Servicemembers on active duty and veterans may be parents with child support orders enforced by the Child Support Enforcement Division of the Massachusetts Department of Revenue (DOR). It is important for parents to understand how military service can affect their child support cases so that they can work with DOR to ensure that child support remains paid in full and on time.
Active Duty Servicemembers with Child Support Orders
Servicemembers, including members of the National Guard and Reserves, who are called to active duty, should contact DOR to provide information about their activation.
Contact by phone: (800) 332-2733 (617) 660-1234 (callers from Charlestown, Chelsea, East Boston, Everett and Revere)
Contact by email: firstname.lastname@example.org.
Newly activated servicemembers who have been paying child support by income withholding should contact DOR as soon as possible after they are called to active duty. DOR can issue an income withholding order to the Defense Finance and Accounting Service (DFAS) so that the child support will be deducted from the servicemember’s military pay.
There may be some delay before the income withholding at DFAS goes into effect. To avoid any accrual of arrears during this time, servicemembers must make payments on their own using DOR’s payment coupons until child support is being deducted from their military pay.
Interest and Penalties
DOR assesses interest and penalties on the last day of any month in which past-due support is owed and the total monthly child support obligation was not paid. In some cases, because of limits in the amount that DFAS can withhold from a servicemember’s pay, the amount of the withholding may be insufficient to satisfy the total monthly amount due. If you are paying child support by income withholding, but the amount withheld is less than the total monthly amount due, you should contact DOR to find out if you are eligible for an exemption from interest and penalty charges.

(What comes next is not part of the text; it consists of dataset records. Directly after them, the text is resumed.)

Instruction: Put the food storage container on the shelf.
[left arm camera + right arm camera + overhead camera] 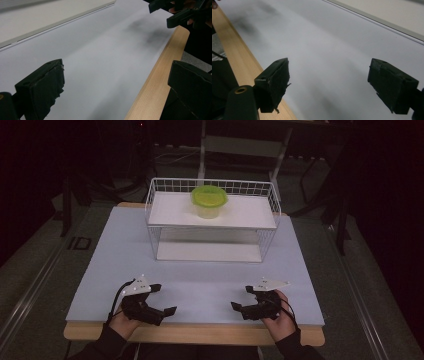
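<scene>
While both grippers rest low at the near edge of the surface, no step is judged begun: this reads as the opening pause before a reach. Table [200, 285]: pale blue-grey top on a wooden board whose light wood lip shows along the near edge; dark floor and dim furniture frames beyond the far edge. Wire rack [212, 220]: white, two white shelves, standing at the middle of the far edge. Container [209, 201]: translucent tub with a lime-green lid, upright on the rack's upper shelf, toward its back, well apart from both grippers. Left gripper [160, 299]: near-left corner, jaws spread wide, nothing between them, aimed inward. Right gripper [242, 297]: near-right corner, jaws likewise parted and empty, facing the left one. Next move, as judged: one gripper lifts, travels forward over the rack's wire rim, and comes down around the container.
</scene>
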Action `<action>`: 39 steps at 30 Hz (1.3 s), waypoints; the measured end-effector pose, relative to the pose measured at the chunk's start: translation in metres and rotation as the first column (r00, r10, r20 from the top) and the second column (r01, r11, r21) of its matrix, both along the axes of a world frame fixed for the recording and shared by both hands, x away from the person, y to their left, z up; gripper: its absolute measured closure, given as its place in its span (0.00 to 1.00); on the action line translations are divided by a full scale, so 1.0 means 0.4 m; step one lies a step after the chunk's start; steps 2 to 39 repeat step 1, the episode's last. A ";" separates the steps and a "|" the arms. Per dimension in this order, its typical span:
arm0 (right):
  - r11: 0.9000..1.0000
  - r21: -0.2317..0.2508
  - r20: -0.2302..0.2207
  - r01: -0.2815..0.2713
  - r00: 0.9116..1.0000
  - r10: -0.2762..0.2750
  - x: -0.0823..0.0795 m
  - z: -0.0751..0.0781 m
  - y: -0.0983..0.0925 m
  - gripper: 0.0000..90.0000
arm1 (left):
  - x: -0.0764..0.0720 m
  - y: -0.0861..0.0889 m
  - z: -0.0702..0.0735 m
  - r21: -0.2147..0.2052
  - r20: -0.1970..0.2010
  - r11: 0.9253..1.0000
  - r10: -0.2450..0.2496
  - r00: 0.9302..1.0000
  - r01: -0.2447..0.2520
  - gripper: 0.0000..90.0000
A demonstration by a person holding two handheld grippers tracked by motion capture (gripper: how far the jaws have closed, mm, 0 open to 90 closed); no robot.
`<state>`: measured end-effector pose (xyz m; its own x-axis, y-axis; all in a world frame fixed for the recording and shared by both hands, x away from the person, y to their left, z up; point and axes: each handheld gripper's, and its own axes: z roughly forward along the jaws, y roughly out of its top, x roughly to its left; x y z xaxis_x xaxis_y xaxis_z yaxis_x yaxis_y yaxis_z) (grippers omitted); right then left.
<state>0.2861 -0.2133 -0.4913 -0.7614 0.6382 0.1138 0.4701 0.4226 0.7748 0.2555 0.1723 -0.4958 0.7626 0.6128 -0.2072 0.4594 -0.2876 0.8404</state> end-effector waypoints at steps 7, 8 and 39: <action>1.000 0.002 -0.006 -0.001 1.000 0.001 0.000 0.000 0.000 0.19 | 0.000 0.000 0.000 -0.002 0.000 1.000 -0.003 1.000 0.003 0.02; 1.000 0.002 -0.006 -0.001 1.000 0.001 0.000 0.000 0.000 0.19 | 0.000 0.000 0.000 -0.002 0.000 1.000 -0.003 1.000 0.003 0.02; 1.000 0.002 -0.006 -0.001 1.000 0.001 0.000 0.000 0.000 0.19 | 0.000 0.000 0.000 -0.002 0.000 1.000 -0.003 1.000 0.003 0.02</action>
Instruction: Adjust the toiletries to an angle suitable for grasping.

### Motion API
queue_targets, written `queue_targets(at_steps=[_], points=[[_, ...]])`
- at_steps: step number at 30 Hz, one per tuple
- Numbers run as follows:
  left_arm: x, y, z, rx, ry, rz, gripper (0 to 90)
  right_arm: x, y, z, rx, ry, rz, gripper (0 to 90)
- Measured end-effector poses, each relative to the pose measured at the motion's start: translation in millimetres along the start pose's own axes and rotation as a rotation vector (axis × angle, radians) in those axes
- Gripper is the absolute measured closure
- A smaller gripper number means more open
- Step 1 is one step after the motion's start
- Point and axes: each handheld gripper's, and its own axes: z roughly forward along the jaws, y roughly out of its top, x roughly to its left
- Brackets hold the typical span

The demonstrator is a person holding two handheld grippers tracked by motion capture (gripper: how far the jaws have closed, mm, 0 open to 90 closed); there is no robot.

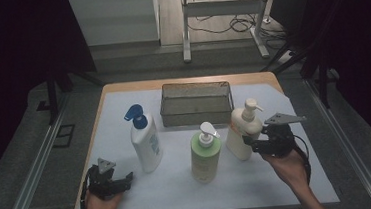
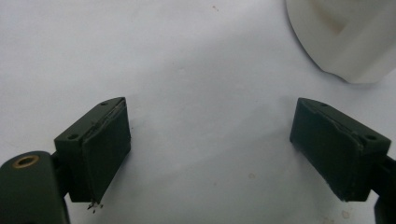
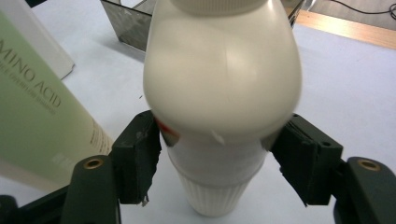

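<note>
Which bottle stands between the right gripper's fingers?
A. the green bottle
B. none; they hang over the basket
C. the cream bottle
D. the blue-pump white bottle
C: in the right gripper view the cream bottle sits between the right gripper fingers, with the green bottle off to one side; the high view shows that gripper at the cream bottle too, in front of the basket.

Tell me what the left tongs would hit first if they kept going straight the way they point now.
Probably the white bottle with the blue pump: the open left tongs point toward its base, with bare white sheet between. In the left gripper view the base sits off to one side, so they might slide past.
</note>
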Motion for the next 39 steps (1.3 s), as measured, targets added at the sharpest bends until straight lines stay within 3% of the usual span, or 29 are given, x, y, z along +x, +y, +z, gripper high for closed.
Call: queue_targets(at_steps=[16,27,39], points=[[0.1,0.1,0.0,0.001,0.0,0.0,12.2,5.1,14.4,23.2,0.011,-0.041,0.0,34.7],[0.0,0.1,0.1,0.0,-0.001,-0.004,12.2,5.6,15.2,21.6,0.021,-0.033,-0.02,37.0],[0.0,0.1,0.2,-0.001,0.0,-0.004,12.2,11.8,24.4,8.8,0.018,-0.001,-0.057,37.3]])
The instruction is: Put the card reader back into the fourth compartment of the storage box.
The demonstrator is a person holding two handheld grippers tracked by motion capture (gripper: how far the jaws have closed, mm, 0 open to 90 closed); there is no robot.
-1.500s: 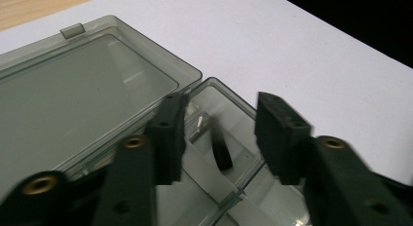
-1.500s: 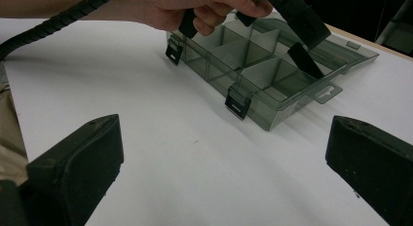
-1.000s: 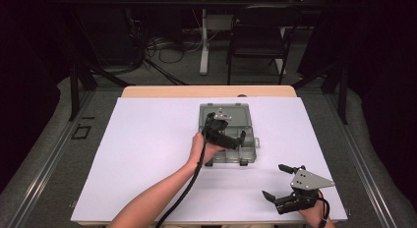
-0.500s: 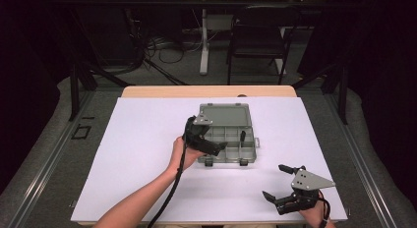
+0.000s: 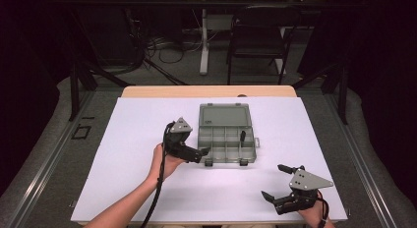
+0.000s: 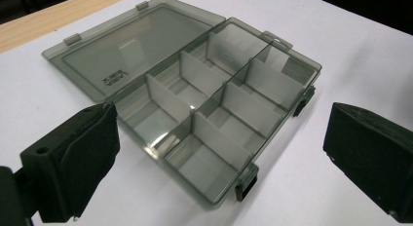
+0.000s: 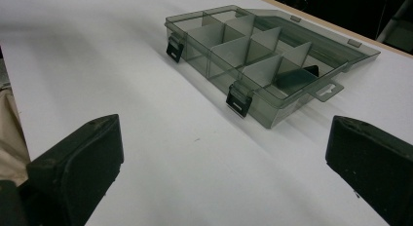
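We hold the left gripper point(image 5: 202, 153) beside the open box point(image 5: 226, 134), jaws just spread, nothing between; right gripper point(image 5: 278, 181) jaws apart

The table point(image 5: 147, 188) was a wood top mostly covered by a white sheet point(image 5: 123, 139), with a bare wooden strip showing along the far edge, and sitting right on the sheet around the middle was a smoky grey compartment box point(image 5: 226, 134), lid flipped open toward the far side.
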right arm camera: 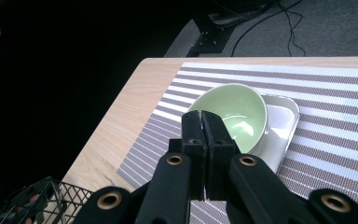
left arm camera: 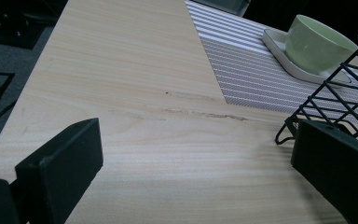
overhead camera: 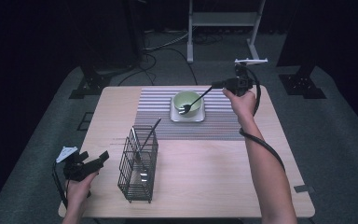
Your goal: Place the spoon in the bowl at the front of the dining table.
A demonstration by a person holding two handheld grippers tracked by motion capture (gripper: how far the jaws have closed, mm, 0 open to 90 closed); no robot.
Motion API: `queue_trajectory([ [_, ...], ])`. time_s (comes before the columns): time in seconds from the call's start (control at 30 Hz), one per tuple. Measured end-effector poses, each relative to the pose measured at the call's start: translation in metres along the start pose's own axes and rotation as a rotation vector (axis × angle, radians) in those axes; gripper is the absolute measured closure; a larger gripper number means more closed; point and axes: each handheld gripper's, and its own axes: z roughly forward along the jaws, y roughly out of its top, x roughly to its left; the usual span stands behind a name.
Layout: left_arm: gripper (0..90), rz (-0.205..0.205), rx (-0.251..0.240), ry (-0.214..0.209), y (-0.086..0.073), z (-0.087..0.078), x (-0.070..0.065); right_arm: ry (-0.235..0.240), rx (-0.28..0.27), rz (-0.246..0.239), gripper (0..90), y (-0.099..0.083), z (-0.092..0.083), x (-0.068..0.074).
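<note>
Standing on one striped mat [overhead camera: 223, 122] were one green bowl [overhead camera: 188, 103] and one white dish [overhead camera: 187, 115]. One fork [overhead camera: 196, 101], clenched in the right gripper [overhead camera: 225, 84], dipped into the bowl. The left gripper [overhead camera: 95, 161] gaped empty beside one wire basket [overhead camera: 137, 173].

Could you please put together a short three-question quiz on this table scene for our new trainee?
1. True or false: the right gripper holds a dark metal fork over the pale green ceramic bowl.
2. What does the bowl sit on? A) white square plate B) bare wooden table C) black wire basket
3. Fill in: the left gripper has its jaws ____.

Key: 1 true; 2 A; 3 open.
</note>
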Motion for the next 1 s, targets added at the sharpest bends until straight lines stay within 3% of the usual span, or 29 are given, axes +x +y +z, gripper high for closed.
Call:
queue_trajectory([
  [0.6,1.0,-0.005,-0.003,0.001,0.0,-0.001,0.002,-0.053,-0.044,0.035,88.6,0.023,0.004,-0.01],
  [1.0,1.0,-0.001,-0.001,-0.003,0.0,0.001,0.001,-0.086,-0.057,0.08,88.6,0.022,0.014,-0.028],
])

Military activation may mean a sizeable reduction in monthly income. The change in income may justify a change in the amount of the child support order. Under Massachusetts law, only a court can modify a child support order. DOR can assist you in asking the court for a modification and in obtaining the forms and instructions needed to request a modification of the child support order. You should remember, however, that until the court modifies the order, you are responsible for paying the current court order amount on time and in full. DOR has a legal obligation to continue to use all available enforcement remedies to collect any past-due support that accrues.
If you are ordered to provide health insurance coverage for your children, your call to military duty means your existing insurance coverage with your civilian employer will end. However, you may enroll your children in the military health care coverage TRICARE. You must notify DOR that you will no longer be maintaining your existing health insurance plan and, if needed, request assistance in enrolling your children in the military’s TRICARE coverage.
Authorization for Release of Information
DOR’s policy prevents discussion about a servicemember’s child support case with anyone other than the servicemember or the other parent in the case without written permission to do so. Servicemembers may want to designate someone else to speak with DOR on their behalf. To do so, you must provide a completed Authorization for Release of Information, available on DOR’s web site at http://www.mass.gov/dor/child-support/. Once DOR has the form on file, the designated individual will be authorized to speak with DOR personnel about your child support case.
Veterans who are collecting veteran’s benefits from the federal government or the Commonwealth of Massachusetts and have a child support obligation should contact DOR to discuss their child support cases. While some federal and state veteran’s benefits are not subject to income withholding, veterans who receive these benefits can enter into voluntary payment agreements to pay their child support obligations. By entering into a voluntary payment agreement, you may be able to avoid certain enforcement actions to collect past-due support. Veterans may also be eligible for an exemption from interest and penalty charges based on receipt of certain veteran’s benefits. If you have a current support obligation and are a disabled veteran or your earning capacity has changed since your return from active duty, DOR can assist you in asking the court for a modification of your child support order.